Business owners sentenced for defrauding the US, must pay $1M restitution
The owners of a lawn care and snow removal business in Goshen have been sentenced for conspiracy to defraud the US and ordered to pay $1 million in restitution for underreporting their income by over $2 million, according to the US Attorney’s Office.
Michael Closson, 52, pleaded guilty to conspiracy to defraud the United States and tax evasion. He was sentenced to prison on Thursday, but the length of his sentence was not released.
Laquita Closson, 49, pleaded guilty to conspiracy to defraud the United States and was sentenced on Thursday to home detention.
The Clossons are a married couple who filed false joint tax returns between 2012 and 2016 that underreported their actual income, reports said.
They failed to report more than $2 million in gross receipts, which resulted in them evading more than $600,000 in federal income taxes and almost $300,000 in state income taxes, prosecutors said.

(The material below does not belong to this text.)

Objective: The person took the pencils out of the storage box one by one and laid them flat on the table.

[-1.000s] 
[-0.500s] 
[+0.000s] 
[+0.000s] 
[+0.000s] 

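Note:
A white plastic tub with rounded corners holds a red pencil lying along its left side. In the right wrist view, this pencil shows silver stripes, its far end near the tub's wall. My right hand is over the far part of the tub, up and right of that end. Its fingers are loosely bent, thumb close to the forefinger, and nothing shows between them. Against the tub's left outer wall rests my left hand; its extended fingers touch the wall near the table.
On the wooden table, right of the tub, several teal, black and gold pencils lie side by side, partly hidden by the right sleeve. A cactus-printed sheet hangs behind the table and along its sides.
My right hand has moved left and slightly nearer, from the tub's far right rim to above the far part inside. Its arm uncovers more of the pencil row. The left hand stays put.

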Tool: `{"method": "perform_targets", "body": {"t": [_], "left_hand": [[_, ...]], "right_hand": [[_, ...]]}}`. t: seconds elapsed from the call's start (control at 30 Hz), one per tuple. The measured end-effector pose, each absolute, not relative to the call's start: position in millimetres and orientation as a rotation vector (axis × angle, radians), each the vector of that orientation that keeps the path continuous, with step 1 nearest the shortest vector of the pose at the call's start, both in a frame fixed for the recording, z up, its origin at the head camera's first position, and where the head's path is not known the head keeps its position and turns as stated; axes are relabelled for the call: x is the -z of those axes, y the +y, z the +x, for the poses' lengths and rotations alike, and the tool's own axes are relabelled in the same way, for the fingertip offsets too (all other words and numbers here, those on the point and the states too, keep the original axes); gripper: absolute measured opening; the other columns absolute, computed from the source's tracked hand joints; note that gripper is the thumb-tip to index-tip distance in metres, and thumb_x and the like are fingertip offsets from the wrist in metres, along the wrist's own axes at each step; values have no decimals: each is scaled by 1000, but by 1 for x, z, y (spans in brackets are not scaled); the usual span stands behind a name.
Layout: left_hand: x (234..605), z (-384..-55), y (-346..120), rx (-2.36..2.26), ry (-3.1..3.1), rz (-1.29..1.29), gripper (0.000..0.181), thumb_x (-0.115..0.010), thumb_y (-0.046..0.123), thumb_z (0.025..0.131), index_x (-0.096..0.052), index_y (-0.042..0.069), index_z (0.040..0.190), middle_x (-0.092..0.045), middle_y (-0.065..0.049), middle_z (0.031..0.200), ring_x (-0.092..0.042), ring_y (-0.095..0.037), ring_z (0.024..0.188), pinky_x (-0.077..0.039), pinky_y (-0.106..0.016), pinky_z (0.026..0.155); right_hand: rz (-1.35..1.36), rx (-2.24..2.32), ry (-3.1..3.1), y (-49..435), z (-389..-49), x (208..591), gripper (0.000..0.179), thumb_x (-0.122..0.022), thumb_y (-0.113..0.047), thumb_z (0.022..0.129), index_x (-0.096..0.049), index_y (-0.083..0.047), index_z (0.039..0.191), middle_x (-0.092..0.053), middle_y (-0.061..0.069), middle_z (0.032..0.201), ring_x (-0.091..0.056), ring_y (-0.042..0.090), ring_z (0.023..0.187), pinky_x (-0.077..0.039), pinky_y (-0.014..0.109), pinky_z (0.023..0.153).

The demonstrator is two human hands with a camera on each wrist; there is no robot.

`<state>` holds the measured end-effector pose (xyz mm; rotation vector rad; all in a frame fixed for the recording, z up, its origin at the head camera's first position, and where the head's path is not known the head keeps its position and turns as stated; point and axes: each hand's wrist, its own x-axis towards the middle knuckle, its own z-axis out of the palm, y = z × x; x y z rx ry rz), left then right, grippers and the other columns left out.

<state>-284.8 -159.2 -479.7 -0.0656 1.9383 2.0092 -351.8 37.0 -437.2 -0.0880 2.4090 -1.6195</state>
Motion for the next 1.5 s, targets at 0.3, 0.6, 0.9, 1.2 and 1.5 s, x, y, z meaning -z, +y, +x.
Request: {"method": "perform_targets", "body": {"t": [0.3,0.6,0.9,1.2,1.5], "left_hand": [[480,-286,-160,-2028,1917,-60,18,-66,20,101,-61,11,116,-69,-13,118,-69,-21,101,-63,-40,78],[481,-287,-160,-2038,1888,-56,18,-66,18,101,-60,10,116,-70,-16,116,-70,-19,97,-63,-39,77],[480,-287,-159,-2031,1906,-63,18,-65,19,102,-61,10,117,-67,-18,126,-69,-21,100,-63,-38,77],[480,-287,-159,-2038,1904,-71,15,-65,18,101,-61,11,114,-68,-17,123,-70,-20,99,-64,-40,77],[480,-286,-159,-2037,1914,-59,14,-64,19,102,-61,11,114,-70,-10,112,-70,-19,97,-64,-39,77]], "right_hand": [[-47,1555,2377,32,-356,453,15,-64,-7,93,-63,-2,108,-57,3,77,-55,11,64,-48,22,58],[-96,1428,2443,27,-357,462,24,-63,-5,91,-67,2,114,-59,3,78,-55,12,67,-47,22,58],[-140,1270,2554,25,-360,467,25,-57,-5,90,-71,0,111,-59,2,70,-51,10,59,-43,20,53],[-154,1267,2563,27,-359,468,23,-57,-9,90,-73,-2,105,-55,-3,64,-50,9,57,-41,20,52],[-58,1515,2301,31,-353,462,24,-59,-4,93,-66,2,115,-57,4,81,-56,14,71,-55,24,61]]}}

They were also accused of submitting false Medicaid applications that allowed them to receive $65,000 worth of Medicaid benefits, reports said.
The US Attorneys Office says the couple owned two homes, a time share, over $10,000 worth of luxury handbags, and four vehicles, including a Lamborghini and a Cadillac Escalade.
In addition to their sentences, the Clossons must pay restitution of $662,027.00 to the IRS; $298,300.75 to the Indiana Department of Revenue; and $64,732.39 to Medicaid.
“Honest and law abiding taxpayers are fed up with the likes of those who use deceit and fraud to line their pockets with other people’s money as well as skirt their tax obligations," said Tamera Cantu, IRS Criminal Investigation, Acting Special Agent in Charge, Chicago Field Office. "Today’s sentencing is a direct result of IRS Criminal Investigation working together with the Northern District of Indiana U.S. Attorney’s office to protect America’s honest, hard-working taxpayers.”